Entity Framework Performance Issue

亡梦爱人 提交于 2019-12-02 19:22:14

Why is Equals called 50M times?

It sounds quite suspicious. You have 10.000 reviews and 50.000.000 calls to Equals. Suppose that this is caused by identity map internally implemented by EF. Identity map ensures that each entity with unique key is tracked by the context only once so if context already has instance with the same key as loaded record from the database it will not materialize new instance and instead uses the existing one. Now how this can coincide with those numbers? My terrifying guess:

=============================================
1st      record read   |  0     comparisons
2nd      record read   |  1     comparison
3rd      record read   |  2     comparisons
...
10.000th record read   |  9.999 comparisons

That means that each new record is compared with every existing record in identity map. By applying math to compute sum of all comparison we can use something called "Arithmetic sequence":

a(n) = a(n-1) + 1
Sum(n) = (n / 2) * (a(1) + a(n))
Sum(10.000) = 5.000 * (0 + 9.999) => 5.000 * 10.000 = 50.000.000

I hope I didn't make mistake in my assumptions or calculation. Wait! I hope I did mistake because this doesn't seem good.

Try turning off change tracking = hopefully turning off identity map checking.

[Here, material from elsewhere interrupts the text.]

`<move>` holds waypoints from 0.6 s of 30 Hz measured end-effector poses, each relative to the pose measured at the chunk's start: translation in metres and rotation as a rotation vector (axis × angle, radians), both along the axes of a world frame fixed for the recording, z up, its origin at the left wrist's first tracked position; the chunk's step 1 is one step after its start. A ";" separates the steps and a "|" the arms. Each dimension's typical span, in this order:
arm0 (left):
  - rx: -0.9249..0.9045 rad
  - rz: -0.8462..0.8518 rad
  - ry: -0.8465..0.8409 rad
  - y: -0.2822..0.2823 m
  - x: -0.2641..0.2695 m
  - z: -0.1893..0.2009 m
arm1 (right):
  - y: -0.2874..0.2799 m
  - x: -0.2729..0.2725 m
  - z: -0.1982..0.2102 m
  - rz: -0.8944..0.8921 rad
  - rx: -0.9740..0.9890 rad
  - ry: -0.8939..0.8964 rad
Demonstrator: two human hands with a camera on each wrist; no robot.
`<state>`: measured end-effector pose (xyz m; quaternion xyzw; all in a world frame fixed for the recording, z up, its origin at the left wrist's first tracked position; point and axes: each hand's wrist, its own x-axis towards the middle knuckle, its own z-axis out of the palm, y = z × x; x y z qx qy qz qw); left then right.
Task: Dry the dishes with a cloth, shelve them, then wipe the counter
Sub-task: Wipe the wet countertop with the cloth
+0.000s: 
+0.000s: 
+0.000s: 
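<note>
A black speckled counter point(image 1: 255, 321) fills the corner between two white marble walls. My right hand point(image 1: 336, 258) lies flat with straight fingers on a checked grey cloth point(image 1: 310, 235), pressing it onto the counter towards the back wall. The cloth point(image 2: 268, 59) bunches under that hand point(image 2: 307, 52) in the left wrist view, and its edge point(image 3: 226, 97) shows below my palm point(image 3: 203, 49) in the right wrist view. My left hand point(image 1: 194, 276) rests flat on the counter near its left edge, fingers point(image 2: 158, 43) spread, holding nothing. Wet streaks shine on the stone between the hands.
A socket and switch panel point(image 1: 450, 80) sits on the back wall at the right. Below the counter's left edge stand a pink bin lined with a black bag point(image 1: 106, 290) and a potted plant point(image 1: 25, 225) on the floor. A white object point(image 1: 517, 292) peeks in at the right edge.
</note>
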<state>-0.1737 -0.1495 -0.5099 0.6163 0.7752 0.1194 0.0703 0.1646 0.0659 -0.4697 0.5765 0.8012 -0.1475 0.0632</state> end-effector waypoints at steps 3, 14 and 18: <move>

It can be tricky. Start with:

var bookAndReviews = db.Books.Where(b => b.BookId == id)
                             .Include(b => b.Reviews)
                             .AsNoTracking()
                             .FirstOrDefault();

But there is a big chance that your navigation property will not be populated (because it is handled by change tracking). In such case use this approach:

var book = db.Books.Where(b => b.BookId == id).AsNoTracking().FirstOrDefault();
book.Reviews = db.Reviews.Where(r => r.BookId == id).AsNoTracking().ToList();

Anyway can you see what object type is passed to Equals? I think it should compare only primary keys and even 50M integer comparisons should not be such a problem.

As a side note EF is slow - it is well known fact. It also uses reflection internally when materializing entities so simply 10.000 records can take "some time". Unless you already did that you can also turn off dynamic proxy creation (db.Configuration.ProxyCreationEnabled).

I know this sounds lame, but have you tried the other way around, e.g.:

var reviewsAndBooks = db.Reviews.Where(r => r.Book.BookId == id)
                       .Include(r => r.Book);

I have noticed sometimes better performance from EF when you approach your queries this way (but I haven't had the time to figure out why).